It was hunting for sure. It is a bummer but my wife and brother will be drawing the same tag and I will own both of those in my own mind no different than if they had my name on it. I honestly think that my brother and others were more disappointed than I was/am. I gave it everything I had though. I was beat and when the rubber met the road I chose not to put one down in area that just didn't make sense. I will hang my hat on that. 

I learned some incredibly unforgiving country, melted snow and ice to water mules, saddled up in weather that was 7 below zero just hoping to see something. It took a lot out of all of us but in the end it really was a great journey. Nothing like hunting and nature to ground a person and remind them what they have in life. Hunting has always been about the journey for me. Don't get me wrong, I really, really wanted a freezer full of bison but having the tag still served me a great purpose.


----------



## Critter (Mar 20, 2010)

Now you can frame the tag and hang it on your wall as the trophy.


----------



## LostLouisianian (Oct 11, 2010)

Critter said:


> Now you can frame the tag and hang it on your wall as the trophy.


Put a bullet hole in it first


----------



## Muley73 (Nov 20, 2010)

Sounds like you had an adventure none the less and that what builds the most and best memories. Killing is just a portion of it.


----------



## tander123 (Sep 21, 2007)

My son ate tag soup last year as well. I was more bummed then he was ( I got mine back in 06). I want to find a bison ranch and have him get his bison some day.

Kudos on a good attitude!


----------



## papaderf (Aug 24, 2013)

sorry to hear you didn't fill your tag. Well put your feet up grab a cold one and start looking at odds for next years hunts it helps me 10 months outta the year.


----------



## MWScott72 (May 23, 2011)

That's the pits Mule Skinner, but your attitude about the whole experience has "class act" written all over it. I'd like to think I'd act similarly in the same situation, but man, that would have been tough. I'm glad you have bison hunts in the future w/your wife and son - that will surely take some of the disappointment away WHEN they are successful.


----------



## Springville Shooter (Oct 15, 2010)

Thanks for the good report Skinner, and thanks for you great attitude and example. -----SS


----------



## johnnycake (Jul 19, 2011)

Mule, wow, all I can say is you are a great guy. I don't know many people that could face the chance to pull the trigger in those conditions, and choose to respect the animal more than their ego. You sir are a class act.


----------



## goofy elk (Dec 16, 2007)

Skinner,
My next queaston is , had/has no one in your group ever caped, and boned out
an animal before?---I know the area you were in, and how difficulate it cab be.
But with mules, pack sadle's ----Boned out meat is NOT nearly as much as a carrcus.
I've seen BIG buff bulls come out of there on two horses...............Just curious.


----------



## Mr Muleskinner (Feb 14, 2012)

Goofy , the access across the river to the north was not open.
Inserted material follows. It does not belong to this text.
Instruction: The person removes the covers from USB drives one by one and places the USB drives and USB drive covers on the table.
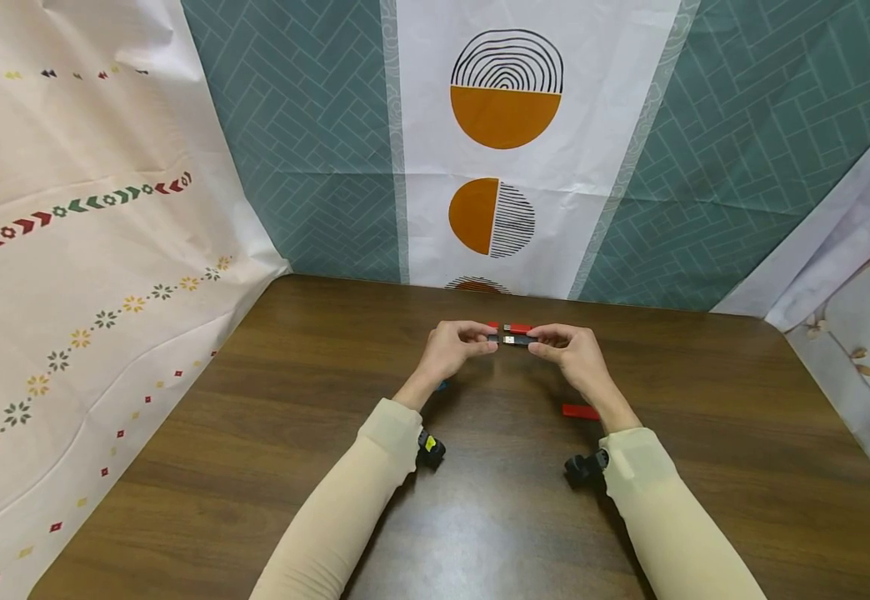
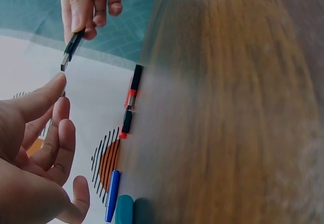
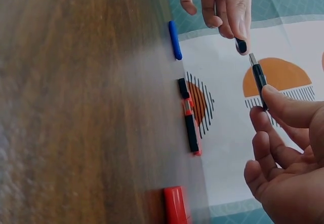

Couldn't get mules or trailer there. The access to the east was not accessible by trailer, the closest we could get mules or trailer there was 9 miles away. To the south we would have been able to access the drainage where the Sweetwater crosses the McMillan Springs access road. We would have had to ride in about 11 miles there. To the west there is no access. Our closest ride was 9 miles away and we would have been walking back. The snow was anywhere from 8-12" deep on top of 8-12" of mud that was insulated by the snow. We don't own several mules. We each had one rider that was also to be a pack mule in the event we got one down My other mules won't be ready until next year. In fact two of them are going into training this Thursday. My buddy that usually helps us pack with additional animals was gone on vacation. Have you ever had to melt snow and ice to provide drinking water for an equine? If so you will know why we didn't have extras.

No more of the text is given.